*Assignment*: Below are lines of data; restate word for word those running from the line containing "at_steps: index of" to the line containing "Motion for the", inclusive, and no others.

--- Dataset excerpt ---

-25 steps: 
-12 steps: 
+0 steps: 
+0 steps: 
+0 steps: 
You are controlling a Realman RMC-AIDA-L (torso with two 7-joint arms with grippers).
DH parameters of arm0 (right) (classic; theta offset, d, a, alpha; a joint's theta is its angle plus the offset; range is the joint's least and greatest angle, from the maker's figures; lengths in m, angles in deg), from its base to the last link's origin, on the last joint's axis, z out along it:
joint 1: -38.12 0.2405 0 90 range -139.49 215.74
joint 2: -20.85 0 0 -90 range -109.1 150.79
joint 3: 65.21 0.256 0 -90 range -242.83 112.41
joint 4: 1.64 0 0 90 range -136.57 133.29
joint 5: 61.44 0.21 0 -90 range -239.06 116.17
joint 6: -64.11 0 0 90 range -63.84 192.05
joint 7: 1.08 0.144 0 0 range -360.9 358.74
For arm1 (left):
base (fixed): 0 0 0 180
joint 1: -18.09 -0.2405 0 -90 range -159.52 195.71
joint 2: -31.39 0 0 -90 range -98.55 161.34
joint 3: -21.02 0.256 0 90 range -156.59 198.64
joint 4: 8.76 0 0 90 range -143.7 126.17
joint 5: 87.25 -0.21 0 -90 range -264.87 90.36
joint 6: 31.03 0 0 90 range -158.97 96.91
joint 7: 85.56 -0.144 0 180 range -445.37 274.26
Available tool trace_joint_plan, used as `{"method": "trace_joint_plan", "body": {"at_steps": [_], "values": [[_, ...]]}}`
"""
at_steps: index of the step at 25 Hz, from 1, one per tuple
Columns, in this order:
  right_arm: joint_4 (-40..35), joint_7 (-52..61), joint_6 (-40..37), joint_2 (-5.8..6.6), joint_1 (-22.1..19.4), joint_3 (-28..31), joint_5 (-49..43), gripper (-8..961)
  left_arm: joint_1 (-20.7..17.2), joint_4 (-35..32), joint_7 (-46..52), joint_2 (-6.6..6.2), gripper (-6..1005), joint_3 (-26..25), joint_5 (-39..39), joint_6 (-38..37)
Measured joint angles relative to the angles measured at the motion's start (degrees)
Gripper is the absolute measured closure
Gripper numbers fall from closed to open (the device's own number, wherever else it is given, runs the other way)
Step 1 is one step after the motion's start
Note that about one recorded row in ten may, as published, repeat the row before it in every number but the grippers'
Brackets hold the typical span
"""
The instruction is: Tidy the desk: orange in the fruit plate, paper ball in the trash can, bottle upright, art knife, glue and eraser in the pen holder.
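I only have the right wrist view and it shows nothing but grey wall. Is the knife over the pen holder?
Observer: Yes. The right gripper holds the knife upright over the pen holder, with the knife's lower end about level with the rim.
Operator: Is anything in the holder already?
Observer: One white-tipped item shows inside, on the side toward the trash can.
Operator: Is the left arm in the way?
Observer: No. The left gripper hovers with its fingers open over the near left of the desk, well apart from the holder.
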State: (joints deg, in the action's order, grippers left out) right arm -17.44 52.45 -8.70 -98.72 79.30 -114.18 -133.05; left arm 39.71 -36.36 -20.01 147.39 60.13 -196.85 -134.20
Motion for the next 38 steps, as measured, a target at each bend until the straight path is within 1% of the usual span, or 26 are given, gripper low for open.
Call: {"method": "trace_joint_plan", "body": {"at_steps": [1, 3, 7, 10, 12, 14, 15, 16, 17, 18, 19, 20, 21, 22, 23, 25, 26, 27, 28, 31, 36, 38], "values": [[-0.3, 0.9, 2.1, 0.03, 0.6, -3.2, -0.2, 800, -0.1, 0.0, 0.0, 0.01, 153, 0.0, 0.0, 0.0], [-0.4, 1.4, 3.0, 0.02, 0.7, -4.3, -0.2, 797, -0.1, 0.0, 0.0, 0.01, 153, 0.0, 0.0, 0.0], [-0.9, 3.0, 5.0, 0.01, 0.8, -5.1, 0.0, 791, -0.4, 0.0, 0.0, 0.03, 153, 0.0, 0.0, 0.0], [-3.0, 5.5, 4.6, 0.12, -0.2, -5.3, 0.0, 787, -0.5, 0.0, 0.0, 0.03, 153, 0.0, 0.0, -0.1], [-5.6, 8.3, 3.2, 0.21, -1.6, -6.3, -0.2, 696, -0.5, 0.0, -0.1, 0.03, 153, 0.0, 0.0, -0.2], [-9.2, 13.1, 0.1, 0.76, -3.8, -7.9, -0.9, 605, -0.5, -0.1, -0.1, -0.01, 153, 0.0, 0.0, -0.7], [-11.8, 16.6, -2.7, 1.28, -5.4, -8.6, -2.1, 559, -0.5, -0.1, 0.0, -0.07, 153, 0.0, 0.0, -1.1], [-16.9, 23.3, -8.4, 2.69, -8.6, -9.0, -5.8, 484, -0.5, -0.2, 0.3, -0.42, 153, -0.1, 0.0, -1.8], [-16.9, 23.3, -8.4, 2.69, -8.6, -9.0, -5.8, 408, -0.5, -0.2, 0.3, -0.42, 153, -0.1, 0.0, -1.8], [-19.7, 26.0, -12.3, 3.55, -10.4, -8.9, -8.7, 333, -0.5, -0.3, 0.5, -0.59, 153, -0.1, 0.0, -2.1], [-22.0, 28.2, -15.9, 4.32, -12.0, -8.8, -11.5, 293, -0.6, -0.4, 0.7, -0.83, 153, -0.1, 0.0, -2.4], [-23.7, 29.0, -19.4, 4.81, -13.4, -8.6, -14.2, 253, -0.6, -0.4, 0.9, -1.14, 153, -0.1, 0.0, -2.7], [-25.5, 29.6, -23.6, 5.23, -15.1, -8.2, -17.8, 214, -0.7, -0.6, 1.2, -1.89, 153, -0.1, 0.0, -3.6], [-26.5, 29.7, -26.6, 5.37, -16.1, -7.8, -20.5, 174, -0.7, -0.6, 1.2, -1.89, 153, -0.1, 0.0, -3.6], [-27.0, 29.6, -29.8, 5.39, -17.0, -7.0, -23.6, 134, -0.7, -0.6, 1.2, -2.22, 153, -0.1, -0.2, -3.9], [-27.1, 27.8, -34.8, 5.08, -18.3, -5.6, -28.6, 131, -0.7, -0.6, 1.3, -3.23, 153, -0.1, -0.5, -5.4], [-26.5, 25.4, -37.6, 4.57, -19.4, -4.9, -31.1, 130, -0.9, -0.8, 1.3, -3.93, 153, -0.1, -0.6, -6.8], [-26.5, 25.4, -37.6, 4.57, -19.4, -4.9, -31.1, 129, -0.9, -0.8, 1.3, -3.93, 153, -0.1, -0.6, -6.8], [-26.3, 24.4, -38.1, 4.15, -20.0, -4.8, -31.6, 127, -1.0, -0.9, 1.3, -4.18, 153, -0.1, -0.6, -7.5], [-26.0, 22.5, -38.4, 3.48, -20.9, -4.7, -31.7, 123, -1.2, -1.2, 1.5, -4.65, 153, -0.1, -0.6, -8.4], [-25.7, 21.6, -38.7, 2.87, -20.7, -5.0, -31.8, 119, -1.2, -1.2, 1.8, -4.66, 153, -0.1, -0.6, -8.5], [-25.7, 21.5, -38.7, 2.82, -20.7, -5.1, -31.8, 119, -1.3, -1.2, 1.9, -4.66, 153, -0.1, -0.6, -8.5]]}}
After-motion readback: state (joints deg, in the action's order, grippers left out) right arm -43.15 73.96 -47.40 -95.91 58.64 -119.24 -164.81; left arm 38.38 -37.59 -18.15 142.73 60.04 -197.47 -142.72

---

*Result below*:
at_steps: index of the step at 25 Hz, from 1, one per tuple
Columns, in this order:
  right_arm: joint_4 (-40..35), joint_7 (-52..61), joint_6 (-40..37), joint_2 (-5.8..6.6), joint_1 (-22.1..19.4), joint_3 (-28..31), joint_5 (-49..43), gripper (-8..961)
  left_arm: joint_1 (-20.7..17.2), joint_4 (-35..32), joint_7 (-46..52), joint_2 (-6.6..6.2), gripper (-6..1005), joint_3 (-26..25), joint_5 (-39..39), joint_6 (-38..37)
Measured joint angles relative to the angles measured at the motion's start (degrees)
Gripper is the absolute measured closure
Gripper numbers fall from closed to open (the device's own number, wherever else it is given, runs the other way)
Step 1 is one step after the motion's start
Note that about one recorded row in ten may, as published, repeat the row before it in every number but the grippers'
Brackets hold the typical span
"""
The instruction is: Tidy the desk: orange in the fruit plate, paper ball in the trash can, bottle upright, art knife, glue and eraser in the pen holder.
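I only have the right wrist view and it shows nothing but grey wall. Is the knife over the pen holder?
Observer: Yes. The right gripper holds the knife upright over the pen holder, with the knife's lower end about level with the rim.
Operator: Is anything in the holder already?
Observer: One white-tipped item shows inside, on the side toward the trash can.
Operator: Is the left arm in the way?
Observer: No. The left gripper hovers with its fingers open over the near left of the desk, well apart from the holder.
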State: (joints deg, in the action's order, grippers left out) right arm -17.44 52.45 -8.70 -98.72 79.30 -114.18 -133.05; left arm 39.71 -36.36 -20.01 147.39 60.13 -196.85 -134.20
Motion for the next 38 steps, as measured, a target at each bend until the straight path is within 1% of the usual span, or 26 are given, gripper low for open.

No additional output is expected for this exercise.